Liesel is a brave girl despite her timidity at times. She steals book from the most dangerous place and runs into a Jews parade to look for Max. Liesel is an epitome of so many other lives ruined by the unfortunate time. Despite all the pain in her young life, she never gave up her love for learning. One thing I’m disappointed about her is the way she treated Rudy. I wish she could’ve kissed him at least once before he died, or show some affection instead of being the stubborn girl.

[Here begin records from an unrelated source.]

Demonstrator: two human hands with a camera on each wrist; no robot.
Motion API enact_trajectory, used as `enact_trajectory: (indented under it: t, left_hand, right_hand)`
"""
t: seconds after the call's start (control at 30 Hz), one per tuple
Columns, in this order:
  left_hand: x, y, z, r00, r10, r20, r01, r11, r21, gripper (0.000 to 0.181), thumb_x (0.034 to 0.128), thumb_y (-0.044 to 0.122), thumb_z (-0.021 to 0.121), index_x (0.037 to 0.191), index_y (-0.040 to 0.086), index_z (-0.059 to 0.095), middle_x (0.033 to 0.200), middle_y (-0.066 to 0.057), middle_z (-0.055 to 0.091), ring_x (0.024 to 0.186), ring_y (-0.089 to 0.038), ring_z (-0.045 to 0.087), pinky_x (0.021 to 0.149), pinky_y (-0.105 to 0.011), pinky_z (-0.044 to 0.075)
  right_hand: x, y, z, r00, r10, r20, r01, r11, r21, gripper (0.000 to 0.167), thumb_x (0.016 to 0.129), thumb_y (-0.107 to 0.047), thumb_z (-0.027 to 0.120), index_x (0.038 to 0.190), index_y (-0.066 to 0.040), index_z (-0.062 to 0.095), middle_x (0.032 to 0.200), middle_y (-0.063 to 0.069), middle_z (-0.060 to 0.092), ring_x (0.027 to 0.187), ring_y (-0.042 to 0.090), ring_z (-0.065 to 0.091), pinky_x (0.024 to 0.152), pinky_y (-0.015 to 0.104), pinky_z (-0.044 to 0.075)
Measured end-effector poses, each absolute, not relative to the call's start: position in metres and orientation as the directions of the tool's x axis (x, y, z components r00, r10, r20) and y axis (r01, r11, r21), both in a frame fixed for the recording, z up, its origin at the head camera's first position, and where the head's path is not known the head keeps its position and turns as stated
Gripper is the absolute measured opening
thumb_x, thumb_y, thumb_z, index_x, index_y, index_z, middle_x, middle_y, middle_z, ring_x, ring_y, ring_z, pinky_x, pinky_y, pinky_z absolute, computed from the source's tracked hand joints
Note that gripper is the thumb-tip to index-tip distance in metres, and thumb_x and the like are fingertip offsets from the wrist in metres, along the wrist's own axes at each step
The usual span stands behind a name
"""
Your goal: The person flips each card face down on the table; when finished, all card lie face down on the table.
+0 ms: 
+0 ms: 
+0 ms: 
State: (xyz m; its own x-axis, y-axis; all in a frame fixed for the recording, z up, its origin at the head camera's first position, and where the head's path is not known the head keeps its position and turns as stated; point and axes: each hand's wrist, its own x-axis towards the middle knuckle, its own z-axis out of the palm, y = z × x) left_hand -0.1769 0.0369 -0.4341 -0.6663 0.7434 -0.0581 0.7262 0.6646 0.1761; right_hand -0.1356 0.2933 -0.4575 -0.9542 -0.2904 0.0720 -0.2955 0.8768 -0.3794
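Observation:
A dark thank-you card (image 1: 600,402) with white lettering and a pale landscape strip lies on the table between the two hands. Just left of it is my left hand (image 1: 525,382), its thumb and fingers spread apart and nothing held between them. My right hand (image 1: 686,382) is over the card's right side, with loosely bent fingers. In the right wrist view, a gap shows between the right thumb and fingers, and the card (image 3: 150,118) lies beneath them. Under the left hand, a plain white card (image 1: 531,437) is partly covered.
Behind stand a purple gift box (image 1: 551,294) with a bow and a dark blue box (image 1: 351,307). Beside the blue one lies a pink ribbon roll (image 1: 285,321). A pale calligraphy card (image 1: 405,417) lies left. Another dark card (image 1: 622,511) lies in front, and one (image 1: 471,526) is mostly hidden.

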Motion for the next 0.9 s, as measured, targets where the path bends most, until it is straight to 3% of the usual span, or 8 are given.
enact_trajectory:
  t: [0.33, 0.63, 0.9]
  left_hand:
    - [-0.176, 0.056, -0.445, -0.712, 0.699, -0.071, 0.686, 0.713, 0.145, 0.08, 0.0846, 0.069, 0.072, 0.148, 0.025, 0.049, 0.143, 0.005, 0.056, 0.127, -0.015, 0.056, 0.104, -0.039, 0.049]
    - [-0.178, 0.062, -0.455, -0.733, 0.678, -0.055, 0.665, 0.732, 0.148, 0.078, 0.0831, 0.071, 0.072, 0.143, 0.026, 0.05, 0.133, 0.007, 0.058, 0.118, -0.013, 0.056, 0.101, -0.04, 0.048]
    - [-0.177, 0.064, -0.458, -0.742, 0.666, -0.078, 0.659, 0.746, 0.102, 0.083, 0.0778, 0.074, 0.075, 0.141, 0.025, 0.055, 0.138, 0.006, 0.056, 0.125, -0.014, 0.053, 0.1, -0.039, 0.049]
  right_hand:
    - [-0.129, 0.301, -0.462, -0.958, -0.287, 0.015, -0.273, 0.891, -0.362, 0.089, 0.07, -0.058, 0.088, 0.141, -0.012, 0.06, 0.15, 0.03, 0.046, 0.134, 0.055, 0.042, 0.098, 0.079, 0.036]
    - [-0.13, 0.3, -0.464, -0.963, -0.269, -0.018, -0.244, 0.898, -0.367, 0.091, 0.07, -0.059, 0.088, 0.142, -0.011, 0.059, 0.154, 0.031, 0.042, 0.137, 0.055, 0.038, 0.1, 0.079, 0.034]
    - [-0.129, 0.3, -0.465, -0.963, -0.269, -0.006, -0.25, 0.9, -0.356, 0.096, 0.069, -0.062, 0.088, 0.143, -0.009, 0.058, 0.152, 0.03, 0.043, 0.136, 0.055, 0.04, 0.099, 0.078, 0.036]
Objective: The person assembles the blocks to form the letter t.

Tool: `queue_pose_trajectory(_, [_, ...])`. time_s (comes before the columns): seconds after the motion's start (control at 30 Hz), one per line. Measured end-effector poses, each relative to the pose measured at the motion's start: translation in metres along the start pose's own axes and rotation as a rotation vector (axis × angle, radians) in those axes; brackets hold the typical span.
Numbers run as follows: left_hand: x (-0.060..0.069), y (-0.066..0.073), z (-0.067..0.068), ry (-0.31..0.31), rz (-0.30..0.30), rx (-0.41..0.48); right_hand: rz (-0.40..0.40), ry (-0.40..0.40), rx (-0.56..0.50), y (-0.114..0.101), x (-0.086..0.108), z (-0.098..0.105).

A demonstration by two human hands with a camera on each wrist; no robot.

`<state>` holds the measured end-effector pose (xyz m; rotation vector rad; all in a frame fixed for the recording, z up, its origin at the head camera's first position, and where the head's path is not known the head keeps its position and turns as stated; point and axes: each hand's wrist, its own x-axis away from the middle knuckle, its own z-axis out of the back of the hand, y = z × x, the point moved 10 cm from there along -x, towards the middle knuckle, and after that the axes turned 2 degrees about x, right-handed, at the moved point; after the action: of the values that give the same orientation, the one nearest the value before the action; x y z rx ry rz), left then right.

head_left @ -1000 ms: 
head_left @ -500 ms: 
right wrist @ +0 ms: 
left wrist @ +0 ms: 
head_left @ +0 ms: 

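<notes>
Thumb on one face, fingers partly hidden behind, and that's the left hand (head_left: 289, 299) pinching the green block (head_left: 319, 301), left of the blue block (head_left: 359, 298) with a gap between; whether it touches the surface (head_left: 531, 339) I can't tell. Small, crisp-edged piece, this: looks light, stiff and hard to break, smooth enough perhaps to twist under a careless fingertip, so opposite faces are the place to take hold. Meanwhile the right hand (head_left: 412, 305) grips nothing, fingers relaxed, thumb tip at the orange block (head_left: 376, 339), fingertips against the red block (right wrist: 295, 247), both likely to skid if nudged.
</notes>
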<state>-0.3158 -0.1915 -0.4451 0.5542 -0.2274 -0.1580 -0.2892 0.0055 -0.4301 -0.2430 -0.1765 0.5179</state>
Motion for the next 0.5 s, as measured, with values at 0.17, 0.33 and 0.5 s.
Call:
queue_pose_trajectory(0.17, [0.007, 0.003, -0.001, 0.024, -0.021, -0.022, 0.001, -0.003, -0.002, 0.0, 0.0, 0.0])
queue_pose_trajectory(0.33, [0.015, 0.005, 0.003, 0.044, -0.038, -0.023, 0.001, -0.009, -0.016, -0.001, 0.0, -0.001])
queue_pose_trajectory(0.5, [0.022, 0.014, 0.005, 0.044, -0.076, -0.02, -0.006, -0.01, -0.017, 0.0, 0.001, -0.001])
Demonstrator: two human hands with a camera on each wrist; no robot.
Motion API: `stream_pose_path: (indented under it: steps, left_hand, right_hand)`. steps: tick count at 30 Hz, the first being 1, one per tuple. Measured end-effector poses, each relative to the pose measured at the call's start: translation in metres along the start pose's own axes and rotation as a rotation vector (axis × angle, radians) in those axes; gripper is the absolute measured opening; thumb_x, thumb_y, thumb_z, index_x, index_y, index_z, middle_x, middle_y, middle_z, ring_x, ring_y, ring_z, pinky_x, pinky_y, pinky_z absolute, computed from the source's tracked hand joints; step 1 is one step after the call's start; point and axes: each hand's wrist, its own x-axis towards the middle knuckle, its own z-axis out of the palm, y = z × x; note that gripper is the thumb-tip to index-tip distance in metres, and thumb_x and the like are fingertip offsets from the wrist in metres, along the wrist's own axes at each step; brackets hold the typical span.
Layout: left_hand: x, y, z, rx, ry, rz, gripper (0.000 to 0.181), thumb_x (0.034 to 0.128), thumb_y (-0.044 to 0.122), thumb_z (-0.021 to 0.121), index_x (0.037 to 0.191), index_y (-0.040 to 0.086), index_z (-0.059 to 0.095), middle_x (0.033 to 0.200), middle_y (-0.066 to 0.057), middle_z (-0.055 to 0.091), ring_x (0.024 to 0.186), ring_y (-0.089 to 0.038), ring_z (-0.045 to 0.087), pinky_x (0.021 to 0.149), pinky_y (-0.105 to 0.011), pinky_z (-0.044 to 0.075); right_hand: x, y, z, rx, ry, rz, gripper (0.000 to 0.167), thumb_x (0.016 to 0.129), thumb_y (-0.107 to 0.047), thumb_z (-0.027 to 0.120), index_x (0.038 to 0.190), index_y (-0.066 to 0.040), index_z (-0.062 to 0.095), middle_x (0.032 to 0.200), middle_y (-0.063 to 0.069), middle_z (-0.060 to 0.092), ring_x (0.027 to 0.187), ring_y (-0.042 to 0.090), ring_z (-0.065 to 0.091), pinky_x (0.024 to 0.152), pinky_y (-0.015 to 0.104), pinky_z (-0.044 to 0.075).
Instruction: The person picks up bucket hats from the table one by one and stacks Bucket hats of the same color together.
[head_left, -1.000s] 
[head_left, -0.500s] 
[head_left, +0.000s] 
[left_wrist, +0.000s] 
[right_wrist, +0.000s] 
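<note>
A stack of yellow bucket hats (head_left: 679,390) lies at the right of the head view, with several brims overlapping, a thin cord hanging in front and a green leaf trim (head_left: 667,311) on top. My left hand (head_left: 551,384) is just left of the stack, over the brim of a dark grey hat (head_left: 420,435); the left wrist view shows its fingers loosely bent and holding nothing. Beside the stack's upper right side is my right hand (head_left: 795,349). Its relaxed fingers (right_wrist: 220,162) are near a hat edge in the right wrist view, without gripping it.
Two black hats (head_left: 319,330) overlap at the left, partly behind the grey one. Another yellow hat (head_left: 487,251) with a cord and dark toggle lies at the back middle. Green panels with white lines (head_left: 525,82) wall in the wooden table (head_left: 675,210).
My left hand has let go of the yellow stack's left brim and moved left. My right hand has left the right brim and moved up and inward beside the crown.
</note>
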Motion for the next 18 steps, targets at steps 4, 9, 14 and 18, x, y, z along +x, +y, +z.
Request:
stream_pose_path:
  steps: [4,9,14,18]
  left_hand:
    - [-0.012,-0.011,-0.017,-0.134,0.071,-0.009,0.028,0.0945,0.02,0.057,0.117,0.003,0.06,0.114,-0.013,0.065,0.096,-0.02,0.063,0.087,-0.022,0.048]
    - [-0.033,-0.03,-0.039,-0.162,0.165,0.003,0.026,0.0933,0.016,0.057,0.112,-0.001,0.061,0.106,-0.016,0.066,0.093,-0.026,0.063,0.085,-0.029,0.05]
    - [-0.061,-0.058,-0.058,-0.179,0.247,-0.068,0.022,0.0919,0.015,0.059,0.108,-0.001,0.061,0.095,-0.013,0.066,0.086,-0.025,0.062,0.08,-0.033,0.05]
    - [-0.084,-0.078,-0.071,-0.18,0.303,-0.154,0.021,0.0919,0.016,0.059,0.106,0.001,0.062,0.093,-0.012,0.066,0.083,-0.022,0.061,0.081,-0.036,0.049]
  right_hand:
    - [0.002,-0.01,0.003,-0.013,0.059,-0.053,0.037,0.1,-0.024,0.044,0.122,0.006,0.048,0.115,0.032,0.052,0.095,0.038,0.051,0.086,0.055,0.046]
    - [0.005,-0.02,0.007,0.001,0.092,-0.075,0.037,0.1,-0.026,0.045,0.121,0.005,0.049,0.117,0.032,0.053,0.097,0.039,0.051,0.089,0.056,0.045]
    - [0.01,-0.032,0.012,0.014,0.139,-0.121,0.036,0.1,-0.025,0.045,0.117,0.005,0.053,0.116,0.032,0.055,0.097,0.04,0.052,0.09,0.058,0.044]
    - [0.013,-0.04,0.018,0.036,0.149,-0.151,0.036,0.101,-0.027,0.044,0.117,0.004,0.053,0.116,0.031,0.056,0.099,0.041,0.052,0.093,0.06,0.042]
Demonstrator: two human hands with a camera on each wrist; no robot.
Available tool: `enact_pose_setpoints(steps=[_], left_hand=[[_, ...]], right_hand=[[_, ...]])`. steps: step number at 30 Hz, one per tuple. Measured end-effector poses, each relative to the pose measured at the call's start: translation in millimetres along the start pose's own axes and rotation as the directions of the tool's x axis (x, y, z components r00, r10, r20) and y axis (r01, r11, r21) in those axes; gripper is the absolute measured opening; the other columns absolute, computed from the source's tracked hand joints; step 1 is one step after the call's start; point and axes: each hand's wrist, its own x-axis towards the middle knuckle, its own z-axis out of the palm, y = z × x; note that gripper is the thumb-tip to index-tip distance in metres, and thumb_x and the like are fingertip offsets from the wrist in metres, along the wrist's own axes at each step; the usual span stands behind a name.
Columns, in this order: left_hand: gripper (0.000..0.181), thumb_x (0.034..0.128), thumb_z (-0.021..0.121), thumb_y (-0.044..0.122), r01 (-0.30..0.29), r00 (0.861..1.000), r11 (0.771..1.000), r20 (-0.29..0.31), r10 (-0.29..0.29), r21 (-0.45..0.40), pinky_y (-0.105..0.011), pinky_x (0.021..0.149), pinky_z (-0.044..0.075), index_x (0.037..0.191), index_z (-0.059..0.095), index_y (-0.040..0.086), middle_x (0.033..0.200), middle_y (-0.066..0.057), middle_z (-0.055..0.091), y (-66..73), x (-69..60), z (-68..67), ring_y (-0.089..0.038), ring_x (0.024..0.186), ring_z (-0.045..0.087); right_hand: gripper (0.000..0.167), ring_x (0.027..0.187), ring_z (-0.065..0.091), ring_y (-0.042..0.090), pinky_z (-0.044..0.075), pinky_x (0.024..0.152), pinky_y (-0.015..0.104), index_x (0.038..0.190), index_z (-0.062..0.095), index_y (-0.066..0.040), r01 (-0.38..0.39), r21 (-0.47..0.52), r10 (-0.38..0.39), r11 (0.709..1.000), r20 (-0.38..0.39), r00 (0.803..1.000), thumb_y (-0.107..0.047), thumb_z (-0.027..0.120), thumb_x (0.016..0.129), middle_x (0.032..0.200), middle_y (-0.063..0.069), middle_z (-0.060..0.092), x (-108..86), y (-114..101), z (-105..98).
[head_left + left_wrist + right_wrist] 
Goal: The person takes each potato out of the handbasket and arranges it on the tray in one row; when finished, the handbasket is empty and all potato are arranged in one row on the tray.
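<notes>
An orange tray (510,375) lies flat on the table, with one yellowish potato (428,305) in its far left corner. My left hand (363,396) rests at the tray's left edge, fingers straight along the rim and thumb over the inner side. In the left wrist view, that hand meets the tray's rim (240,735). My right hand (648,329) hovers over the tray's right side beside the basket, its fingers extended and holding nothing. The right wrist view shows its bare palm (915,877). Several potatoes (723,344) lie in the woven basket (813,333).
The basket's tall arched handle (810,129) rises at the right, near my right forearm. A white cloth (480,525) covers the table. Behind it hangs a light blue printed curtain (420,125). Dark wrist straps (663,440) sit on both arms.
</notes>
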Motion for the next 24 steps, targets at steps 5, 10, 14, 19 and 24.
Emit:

Rudy, “the boy whose hair remained the color of lemons forever,” is the most innocent victim in the novel and also my favorite character. He’s a boy that would paint his face black because he wants to be like Jessie Owens, and stand in freezing water for minutes just to get a kiss from the girl he loves. Rudy’s relationship with Liesel is such typical young love—they fight, argue, yet deeply care about each other. All Rudy wanted is a kiss, but he never pushed too hard. Maybe he thought he would have more time than he actually did. I believe Liesel did love him. But in a time like this, there’s so much fear in the air and so little place for love.
I found Rosa a bit off-putting especially in the first few chapters. Imagine living with someone who’s always complaining and criticizing…Poor Papa! But her acceptance of Max is beyond kind. She’s putting herself in danger not only to keep her husband’s promise, but also because she is inherently a good person and sympathizes with Max. I wish she was more expressive with her kindheartedness, so at the end she wouldn’t “regret not sharing more of her very big heart”.
“A small but noteworthy note. I’ve seen so many young men over the years who think they’re running at other young men. They are not. They are running at me.”
The crown jewel of the book is the narration by Death. This quote puts in my mind a image of young men running fiercely towards each other, thinking they are fighting for their countries and what they were taught to believe. Yet they are merely running towards Death, with their young live ruthlessly and abruptly ended by each other. Of course it’s naïve to say that wars are simply foolish or pointless, but what is it about human nature that makes people see the need of killing each other to survive? No wonder Death says, “I am haunted by humans.”
“If only she could be so oblivious again, to feel such love without knowing it, mistaking it for laughter. ”
This is a random reference, but this quote reminds me of what Andy Bernard said in the Office, “I wish there was a way to know that you’re in ‘the good old days’ before you’ve actually left them.” I always feel like it’s a pity that childhood is the most innocent time in our lives, filled with simple joy and wonders, yet children never know that until they’ve grown out of it. Maybe Liesel just wants to go back to the days when she could run around with Rudy and eat Mama’s not-so-delicious soup. Sometimes it’s not about wanting to stay in a certain period of time, but just the chance to relive it once more, this time knowing that this will later become one of the best memories in your life.
I saw the film adaption shortly after reading the book. The movie didn’t live up to my expectation. It only scratches the surface and so much depth of the book is lost. The character Liesel is too bland compared to the lively girl in the book. But film adaptions are usually just the tip of the iceberg compared to the books. There’s so much in the Book Thief, I’d recommend everyone to read it 🙂
More of my favorite quotes:
“I wanted to tell the book thief many things, about beauty and brutality. But what could I tell her about those things that she didn’t already know? I wanted to explain that I am constantly overestimating and underestimating the human race-that rarely do I ever simply estimate it. I wanted to ask her how the same thing could be so ugly and so glorious, and its words and stories so damning and brilliant.”
“How about a kiss, Saumensch?”
“Like most misery, it started with apparent happiness.”